FirstHealth to conduct COPD outreach


PINEHURST – FirstHealth of the Carolinas, in partnership with the North Carolina American Indian Health Board, has received a $10,000 subcontract from the National Heart, Lung and Blood Institute to conduct programs around chronic obstructive pulmonary disease. The institute is part of the National Institutes of Health.

The award is part of the institute’s COPD Learn More, Breathe Better program. FirstHealth will undertake programs in Hoke and Richmond counties to increase health care provider and public awareness of COPD, placing special emphasis on American Indian families and communities in those counties through the Indian health board partnership.

“This subcontract is an exciting opportunity for us,” said Chris Miller, administrative director of FirstHealth Community Health Services. “We are committed to educating the public and raising awareness about COPD, and we are thrilled to get NHLBI’s support for the communities we serve. For this award, we plan to conduct community screenings, health care provider education opportunities and a broader community awareness campaign.”

“We are very happy to be a part of this partnership to address this very serious matter,” added Dr. Ronny Bell, chairman of the North Carolina American Indian Health Board and professor of public health sciences at Wake Forest School of Medicine. “American Indian people in our state face a number of health challenges and, unfortunately, not much attention is paid to poor lung health.”

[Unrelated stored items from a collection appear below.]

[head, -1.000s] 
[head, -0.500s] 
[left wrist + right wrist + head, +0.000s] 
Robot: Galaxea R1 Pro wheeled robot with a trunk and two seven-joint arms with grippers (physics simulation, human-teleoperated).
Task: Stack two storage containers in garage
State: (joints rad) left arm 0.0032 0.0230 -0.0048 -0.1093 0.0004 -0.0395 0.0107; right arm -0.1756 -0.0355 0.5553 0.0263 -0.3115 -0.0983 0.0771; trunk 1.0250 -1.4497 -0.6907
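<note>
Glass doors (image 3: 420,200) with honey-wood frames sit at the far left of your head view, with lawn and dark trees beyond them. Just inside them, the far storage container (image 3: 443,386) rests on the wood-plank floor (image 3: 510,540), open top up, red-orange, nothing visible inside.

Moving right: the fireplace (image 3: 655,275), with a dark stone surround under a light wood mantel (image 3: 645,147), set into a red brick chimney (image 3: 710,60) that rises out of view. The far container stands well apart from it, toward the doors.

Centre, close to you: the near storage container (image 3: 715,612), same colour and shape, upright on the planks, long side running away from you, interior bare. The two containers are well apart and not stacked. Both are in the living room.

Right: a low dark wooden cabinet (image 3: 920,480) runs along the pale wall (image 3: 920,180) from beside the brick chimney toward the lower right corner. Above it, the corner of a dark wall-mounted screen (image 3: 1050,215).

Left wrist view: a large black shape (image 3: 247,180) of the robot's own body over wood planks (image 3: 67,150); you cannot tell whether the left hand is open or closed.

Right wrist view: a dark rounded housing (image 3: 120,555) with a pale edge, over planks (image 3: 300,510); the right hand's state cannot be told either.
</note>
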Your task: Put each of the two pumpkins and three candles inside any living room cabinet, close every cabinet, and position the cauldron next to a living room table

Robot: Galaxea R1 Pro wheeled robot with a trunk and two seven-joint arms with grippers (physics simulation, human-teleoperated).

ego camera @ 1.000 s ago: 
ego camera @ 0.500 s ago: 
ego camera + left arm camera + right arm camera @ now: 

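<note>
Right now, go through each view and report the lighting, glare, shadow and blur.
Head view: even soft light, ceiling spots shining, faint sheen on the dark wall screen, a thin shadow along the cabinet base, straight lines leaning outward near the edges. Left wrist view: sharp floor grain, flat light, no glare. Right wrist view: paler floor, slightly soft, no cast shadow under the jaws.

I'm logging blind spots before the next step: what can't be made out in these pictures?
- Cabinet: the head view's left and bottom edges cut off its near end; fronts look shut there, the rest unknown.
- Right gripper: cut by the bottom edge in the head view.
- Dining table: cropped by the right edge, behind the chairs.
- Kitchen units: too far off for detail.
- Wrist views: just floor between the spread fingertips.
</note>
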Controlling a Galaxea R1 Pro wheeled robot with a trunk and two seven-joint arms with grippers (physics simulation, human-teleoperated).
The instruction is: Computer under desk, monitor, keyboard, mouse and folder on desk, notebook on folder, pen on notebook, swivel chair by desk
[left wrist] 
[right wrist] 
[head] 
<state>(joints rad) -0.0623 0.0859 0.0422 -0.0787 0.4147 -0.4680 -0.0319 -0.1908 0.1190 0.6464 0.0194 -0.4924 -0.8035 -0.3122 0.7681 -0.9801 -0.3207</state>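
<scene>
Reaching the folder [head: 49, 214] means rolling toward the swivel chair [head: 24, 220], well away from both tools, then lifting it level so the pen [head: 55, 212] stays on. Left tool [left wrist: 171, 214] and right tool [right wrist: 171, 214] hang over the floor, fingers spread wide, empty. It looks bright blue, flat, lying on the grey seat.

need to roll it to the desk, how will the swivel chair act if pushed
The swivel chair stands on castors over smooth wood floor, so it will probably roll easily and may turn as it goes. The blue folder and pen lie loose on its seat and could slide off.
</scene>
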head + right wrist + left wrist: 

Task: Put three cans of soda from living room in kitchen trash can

The subcontract will allow FirstHealth to focus on a variety of areas including increasing awareness and education of COPD, encouraging action and addressing the benefits of early detection and treatment to slowing the disease while helping many people in Hoke and Richmond counties and the surrounding areas.

Known by other names, such as emphysema and chronic bronchitis, COPD is a serious lung disease that makes it harder and harder to breathe over time. It causes serious long-term disability and is the third leading cause of death in the United States.

The number of people with COPD is continually increasing. More than 12 million people are currently diagnosed with the disease, and an additional 12 million are likely to have the disease without realizing it. Nearly seven percent of all residents of North Carolina have been told that they have COPD.

A look at specific races in North Carolina found extremely high rates of COPD in the American Indian population, which has a rate of 18 percent as compared to 7 percent in Caucasian Americans and 6 percent in African-Americans.

FirstHealth and the Indian health board will work to improve health care provider and public awareness of COPD, and Learn More, Breathe Better will receive increased support for its program goals. Subcontracts were given to a total of nine applying organizations nationwide. Programs will be completed by October.

The COPD Learn More, Breathe Better program provides educational materials, a website and additional communications tools for organizations on the ground. The program targets the needs of the public, including those at risk for COPD and those already diagnosed with the disease.